## 1. Introduction

Safety operation and reliability of industrial processes are highly prized by the contemporary society. A key to achieve safety and reliability in industrial processes is through the use of diagnosis and fault‐tolerant control algorithms. Note that a fault is understood as a change of a parameter out of the tolerance limits. Physical systems are liable to potentially harmful fault events, which could cause a negative effect on the system functionality, as well as under‐performance. Faults can be originated by diverse reasons, for example, natural wear caused by common use, aging, use under stress conditions and so on. The importance of detecting and isolating the fault occurrence in a system lies in the possibility to reduce the maintenance and/or dead‐time for repairing on a production line.

There exist a lot of results related to fault diagnosis for linear systems, as it can be seen in the literature, for example, in Refs. [1–6], among others. For the case of nonlinear systems, there are also some available solutions based on diverse model structures, see, for example, Refs. [7, 8]. Fault diagnosis in nonlinear systems has been considered in Ref. [9], where the solution is based on a geometric approach, and the conditions of existence are not easily satisfied. Other approaches consider Lipschitz‐type nonlinear systems together with an observer‐based method [10, 11]. Ref. [12] is related to the problem of fault estimation for a class of switched nonlinear systems of neutral type, where the problem formulated as an

In Ref. [14], an unknown input observer (UIO) for a class of nonlinear state‐affine systems for fault diagnosis is proposed. By using sum‐of‐squares (SOS) theory and Lie geometry as the main tools, the rank constraint in the traditional UIO approach is relaxed and the design procedure simplified, especially for the case of nonlinear polynomial systems. In Ref. [15, 16], an approach to fault detection and isolation for the class of nonlinear systems with linear parameter varying (LPV) systems is shown. A different idea is to use a energy index in the diagnosis process, as in Ref. [17]. In Ref. [18], an algorithm for the diagnostics of nonlinear systems is presented where the solution is based on the estimation of the system parameters using the nonlinear response. The use of a bank of high‐order sliding mode observers has been proposed in Ref. [19].

From the above discussion, it is clear that even if some approaches are available to settle the fault diagnosis problem, in general there is no systematic way to design it (a model‐based or an observer‐based approach), because of the difficulty to design an observer for nonlinear systems even if the system is known. The available solutions consider a specific class of nonlinear systems, but each of these class of systems is more related to some mathematical (or system) properties and not necessarily to a wide class of systems from a practical point of view. Systems in Hamiltonian representation form represent a wide range of physical systems considering the relationship between Euler‐Lagrange and Hamiltonian systems [20–22].
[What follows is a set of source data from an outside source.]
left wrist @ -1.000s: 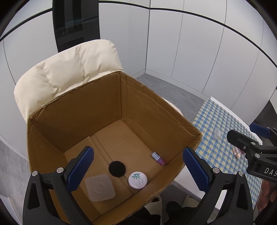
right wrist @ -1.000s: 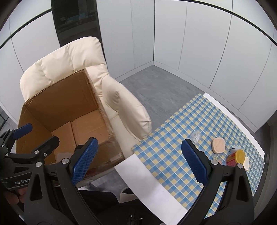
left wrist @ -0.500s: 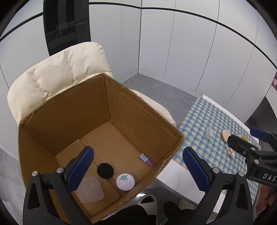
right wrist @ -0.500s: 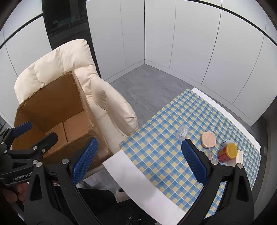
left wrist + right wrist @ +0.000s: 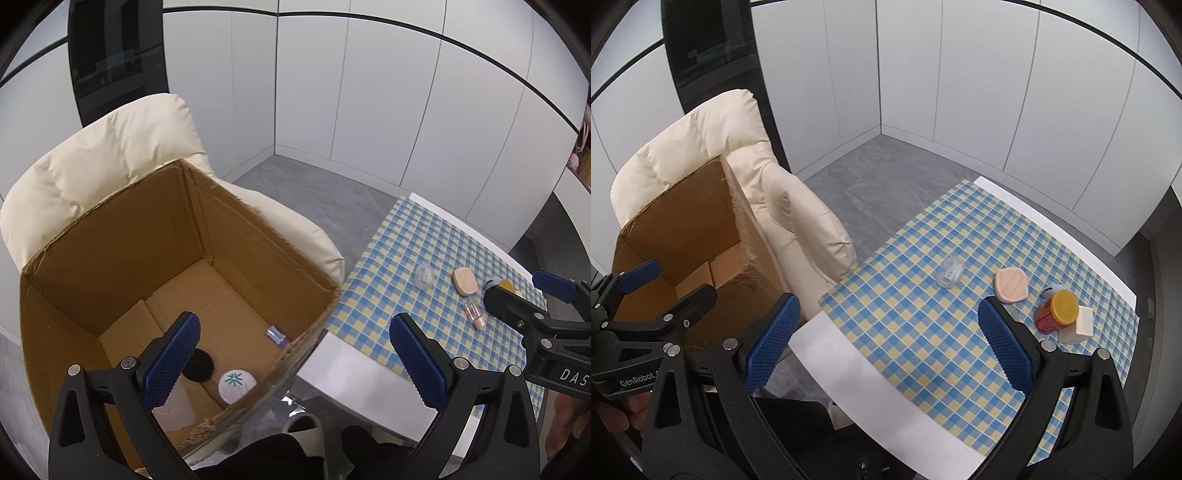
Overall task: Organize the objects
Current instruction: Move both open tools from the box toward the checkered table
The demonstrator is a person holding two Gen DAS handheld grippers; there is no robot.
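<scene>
Lying flat on the checked tablecloth [image 5: 923, 332], the pink puff [image 5: 1011, 285] looks light and soft, best pinched across its rim, while both the left gripper [image 5: 295, 354] and right gripper [image 5: 890, 339] hang wide apart and empty.

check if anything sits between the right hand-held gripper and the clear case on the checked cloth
Nothing visible does. The right hand-held gripper hangs open above the checked cloth, and only bare cloth lies between it and the clear case. The pink puff and yellow-lidded jar sit off to the right.
</scene>
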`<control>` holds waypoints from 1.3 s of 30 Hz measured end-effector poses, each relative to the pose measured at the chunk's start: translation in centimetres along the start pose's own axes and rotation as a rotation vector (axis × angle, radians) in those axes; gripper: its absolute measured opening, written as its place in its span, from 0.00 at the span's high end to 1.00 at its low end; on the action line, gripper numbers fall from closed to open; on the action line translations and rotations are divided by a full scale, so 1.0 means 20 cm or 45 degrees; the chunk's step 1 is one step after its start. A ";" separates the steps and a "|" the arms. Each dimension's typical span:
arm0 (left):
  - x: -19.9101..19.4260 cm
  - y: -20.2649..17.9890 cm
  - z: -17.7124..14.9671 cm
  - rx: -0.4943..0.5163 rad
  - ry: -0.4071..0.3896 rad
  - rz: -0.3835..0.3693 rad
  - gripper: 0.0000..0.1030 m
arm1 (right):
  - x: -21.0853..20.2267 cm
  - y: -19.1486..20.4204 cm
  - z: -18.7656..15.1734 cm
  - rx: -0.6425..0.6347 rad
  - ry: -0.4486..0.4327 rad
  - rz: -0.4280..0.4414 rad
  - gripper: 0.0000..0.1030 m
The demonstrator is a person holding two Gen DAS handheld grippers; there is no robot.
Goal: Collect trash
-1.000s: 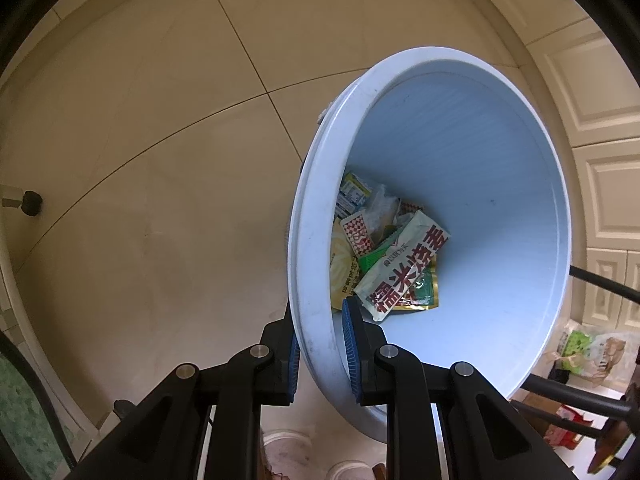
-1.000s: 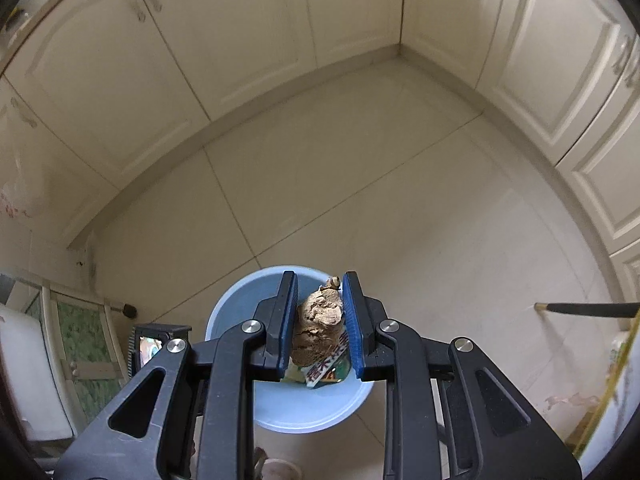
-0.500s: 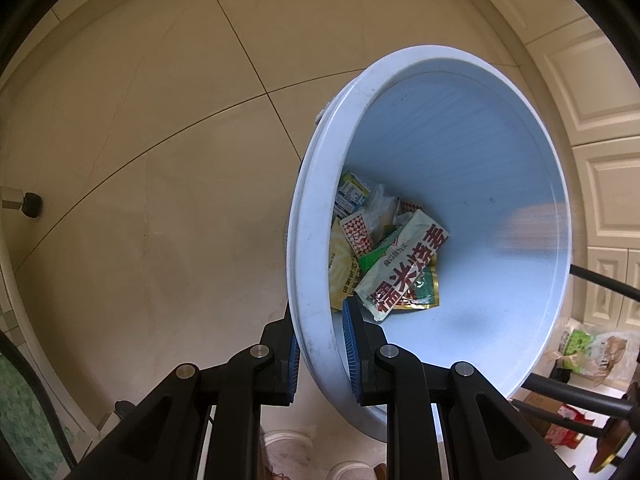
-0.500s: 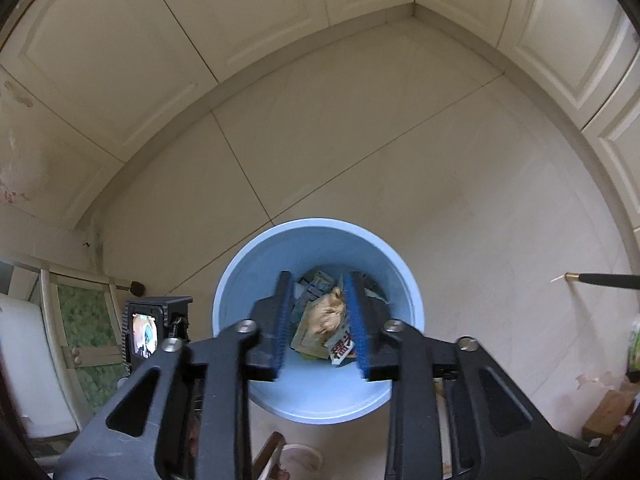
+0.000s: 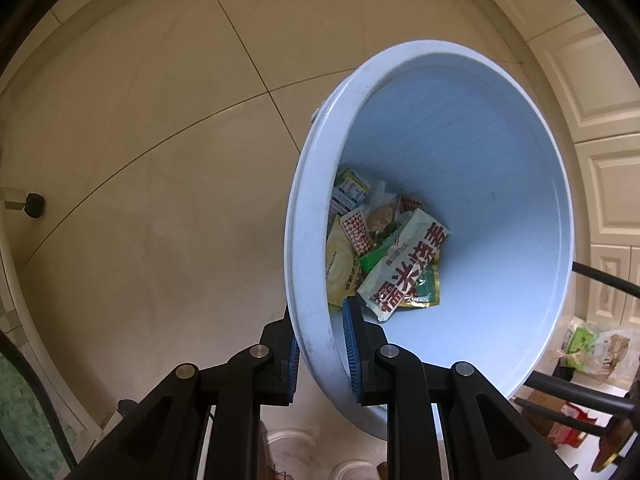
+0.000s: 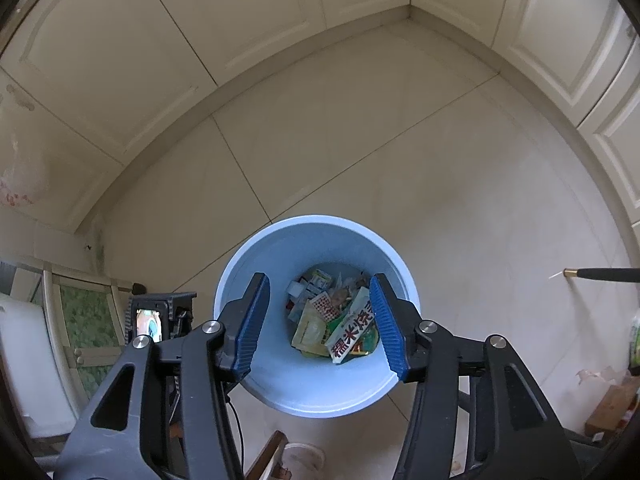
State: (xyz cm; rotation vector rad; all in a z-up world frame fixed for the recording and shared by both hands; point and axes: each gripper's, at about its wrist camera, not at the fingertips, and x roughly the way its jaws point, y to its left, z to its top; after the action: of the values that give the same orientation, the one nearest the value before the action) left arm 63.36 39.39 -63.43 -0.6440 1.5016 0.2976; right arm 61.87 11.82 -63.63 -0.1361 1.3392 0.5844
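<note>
My left gripper (image 5: pixel 319 350) straddles the bucket (image 5: pixel 460 128) rim: one pad outside the wall, one inside, clamped on it. Bucket hangs tilted over the tiled floor (image 5: pixel 160 160). Wrappers (image 5: pixel 400 268) piled at its bottom, against the wall on my side. My right gripper (image 6: pixel 320 320) sits directly above the bucket mouth (image 6: pixel 240 264), jaws just been opening, nothing between them; the wrapper pile (image 6: pixel 340 324) lies below. Cabinets (image 6: pixel 120 60) run behind the floor, meeting at a corner. More packets (image 5: pixel 592 344) on the floor right of the bucket.

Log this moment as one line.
left gripper: clamped on round blue plastic bin rim | right gripper: just opened, empty, above bin | crumpled brown wad: in bin
</note>
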 end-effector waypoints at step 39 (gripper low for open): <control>-1.74 -0.93 -1.10 0.206 -1.213 0.112 0.13 | -1.56 0.44 -0.30 -0.227 -0.664 -0.306 0.00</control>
State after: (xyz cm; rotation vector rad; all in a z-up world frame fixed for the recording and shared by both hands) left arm 53.15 19.24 -24.45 -0.2300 0.6251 0.4618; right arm 49.06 6.92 -33.68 -0.2661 0.7513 0.4907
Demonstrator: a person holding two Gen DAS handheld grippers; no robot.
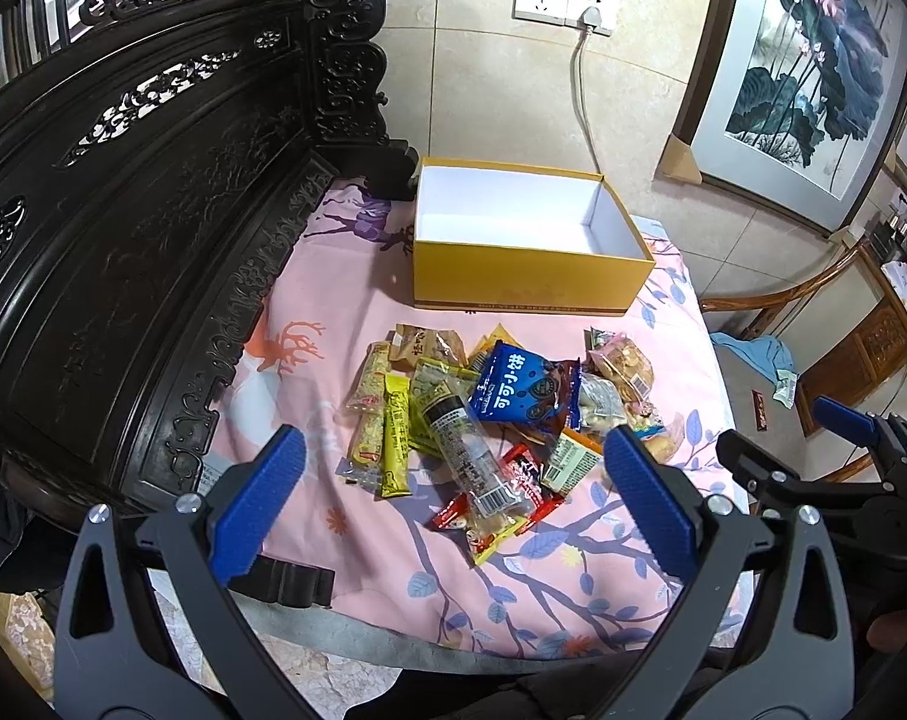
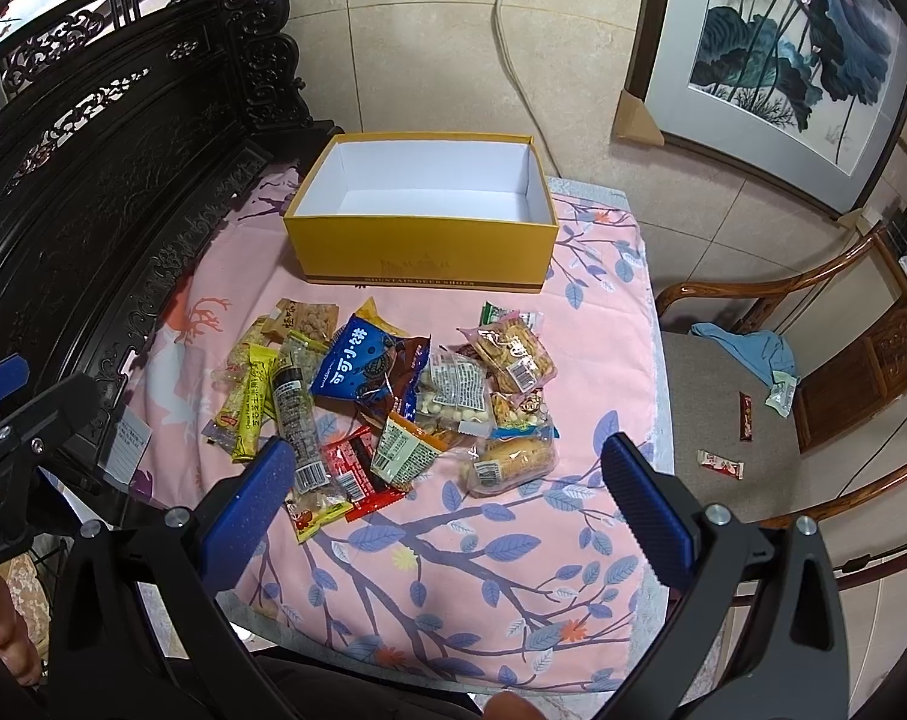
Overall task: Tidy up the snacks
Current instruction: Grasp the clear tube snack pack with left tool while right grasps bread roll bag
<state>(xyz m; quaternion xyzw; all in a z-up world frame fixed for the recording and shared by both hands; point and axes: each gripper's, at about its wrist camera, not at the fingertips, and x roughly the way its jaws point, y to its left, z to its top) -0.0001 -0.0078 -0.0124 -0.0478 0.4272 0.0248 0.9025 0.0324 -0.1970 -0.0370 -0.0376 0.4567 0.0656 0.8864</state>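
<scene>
A heap of several wrapped snacks (image 1: 489, 414) (image 2: 393, 402) lies on the pink flowered cloth (image 1: 309, 372) (image 2: 453, 570), with a blue cookie bag (image 1: 516, 390) (image 2: 357, 366) on top. Behind it stands a yellow box (image 1: 513, 282) (image 2: 423, 258), white inside and holding nothing. My left gripper (image 1: 453, 462) hovers open over the near side of the heap, its blue pads (image 1: 261, 498) wide apart. My right gripper (image 2: 447, 468) is open too, just short of the heap, with nothing between its fingers (image 2: 645, 498). The right gripper also shows at the right edge of the left wrist view (image 1: 837, 444).
A dark carved wooden backrest (image 1: 123, 228) (image 2: 93, 180) runs along the left. A wooden chair (image 2: 813, 360) to the right carries a blue cloth (image 2: 747, 348) and two small snack packets (image 2: 720, 465). Framed paintings (image 2: 783, 48) lean on the tiled wall; a cord (image 2: 513, 78) hangs from a socket.
</scene>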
In this chapter, a solution to the problem of fault detection and isolation applying the observer‐based residual generation method is proposed. The class of nonlinear systems considered includes all systems, which admit a generalized Hamiltonian representation. The proposed solution begins with a mathematical nonlinear model of a system with faults. A nonlinear decoupling is applied to the faulty system in order to obtain a set of subsystems with sensibility to a particular fault or group of faults. Then, each subsystem is represented in a generalized Hamiltonian form, for which, a nonlinear observer is designed. Using the nonlinear observer, the residual generator is designed for each subsystem. One contribution of this work is the systematic way for residual generator design (an observer‐based approach with weak design requirements). Note that the observer‐based approach is guaranteed because of the Hamiltonian representation. Fault detection and isolation follow from the residual analysis. The structure of the Hamiltonian system representation is exploited to guarantee the residual existence for each subsystem. The approach is then applied to the model of a permanent magnet synchronous machine with additive faults. The faults are detected and isolated conveniently, showing the effectiveness of the proposed approach.

## 2. Generalized Hamiltonian representation of a system

Consider a nonlinear system described in general form as follows:

where

A special class of Generalized Hamiltonian representation is defined by Sira‐Ramierez and Cruz‐Hernandez [23],

where

the column gradient vector denoted by

These conditions allow that a wide set of nonlinear systems can be brought to a generalized Hamiltonian representation, such as electromechanical systems, electric systems, mechanical systems, etc.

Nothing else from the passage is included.